Neurologist-in-Chief, Boston Children’s Hospital
Education
B.A. Miami University, 1975
Ph.D. University of Cincinnati, 1980
M.D. University of Cincinnati, 1982
 
Internship
Intern in Medicine, Boston Children’s Hospital, 1982-1983
 
Residency
Resident in Neurology, Barnes Hospital, 1984-1985
Resident in Child Neurology, St. Louis Children’s Hospital, 1985-1987
Junior Assistant Resident in Medicine, Boston Children’s Hospital, 1983-1984
 
Fellowship
Postdoctoral Fellow of Dale Purves, Department of Anatomy and Neurobiology, Washington University School of Medicine, 1987-1980
Scott L. Pomeroy is one of the world’s leading experts on pediatric brain cancer. His group was first to identify genetic markers that predict treatment response of medulloblastomas, the most common malignant brain tumor in children; he was among the first to apply genomic methods to studying childhood cancer. The results have been nothing short of revolutionary; brain tumors are now being classified by molecular features which define mechanisms of tumorigenesis and predict clinical outcome with much higher precision than clinical criteria. Through the Children’s Oncology Group, which unites 250 medical centers throughout North America, he leads an international effort to standardize tumor sample collection and to make genomic analysis a routine step in treatment planning for children with brain cancer.
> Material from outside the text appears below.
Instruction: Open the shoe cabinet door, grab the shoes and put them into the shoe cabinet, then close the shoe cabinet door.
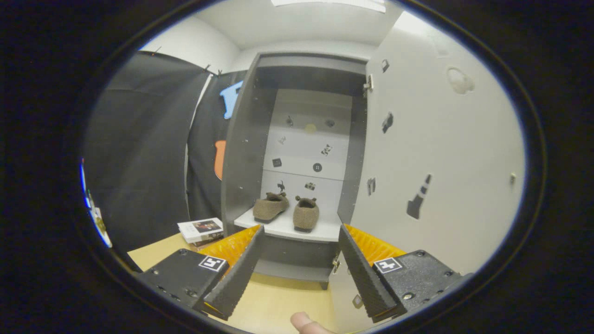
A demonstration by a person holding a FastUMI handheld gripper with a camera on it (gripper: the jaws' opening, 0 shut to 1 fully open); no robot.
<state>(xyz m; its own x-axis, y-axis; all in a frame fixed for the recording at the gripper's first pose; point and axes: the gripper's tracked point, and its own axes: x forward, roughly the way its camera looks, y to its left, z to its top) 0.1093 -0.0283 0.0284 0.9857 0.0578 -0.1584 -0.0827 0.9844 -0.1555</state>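
Hand-held gripper (299,264) fingers apart, empty, shoes (287,211) on cabinet shelf (325,231), door (431,153) open

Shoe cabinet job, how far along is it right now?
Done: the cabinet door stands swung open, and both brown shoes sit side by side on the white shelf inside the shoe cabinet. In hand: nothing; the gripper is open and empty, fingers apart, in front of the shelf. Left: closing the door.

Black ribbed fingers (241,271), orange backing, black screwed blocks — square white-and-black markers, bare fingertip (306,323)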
He has won numerous awards for his research and clinical care of children with embryonal brain tumors including the Sidney Carter Award and the Daniel Drake Medal, and he was the first recipient of the Compassionate Caregiver Award of the Kenneth Schwartz Center, which honors a Massachusetts caregiver who displays extraordinary compassion in caring for patients and their families.

Dr. Pomeroy graduated from Miami University and was the first graduate of the M.D., Ph.D. program of the University of Cincinnati. He trained in pediatrics at Boston Children’s Hospital and in Child Neurology at St. Louis Children’s Hospital. In 1989, he won the Child Neurology Society Young Investigator Award for work done as a postdoctoral fellow with Dale Purves at Washington University. He currently is the Chair of the Department of Neurology and Neurologist-in-Chief of Boston Children’s Hospital, the Bronson Crothers Professor of Neurology at Harvard Medical School, and the Director of the Eunice K. Shriver National Institutes of Child Health and Human Development funded Intellectual and Developmental Disabilities Research Center of Boston Children’s Hospital and Harvard Medical School.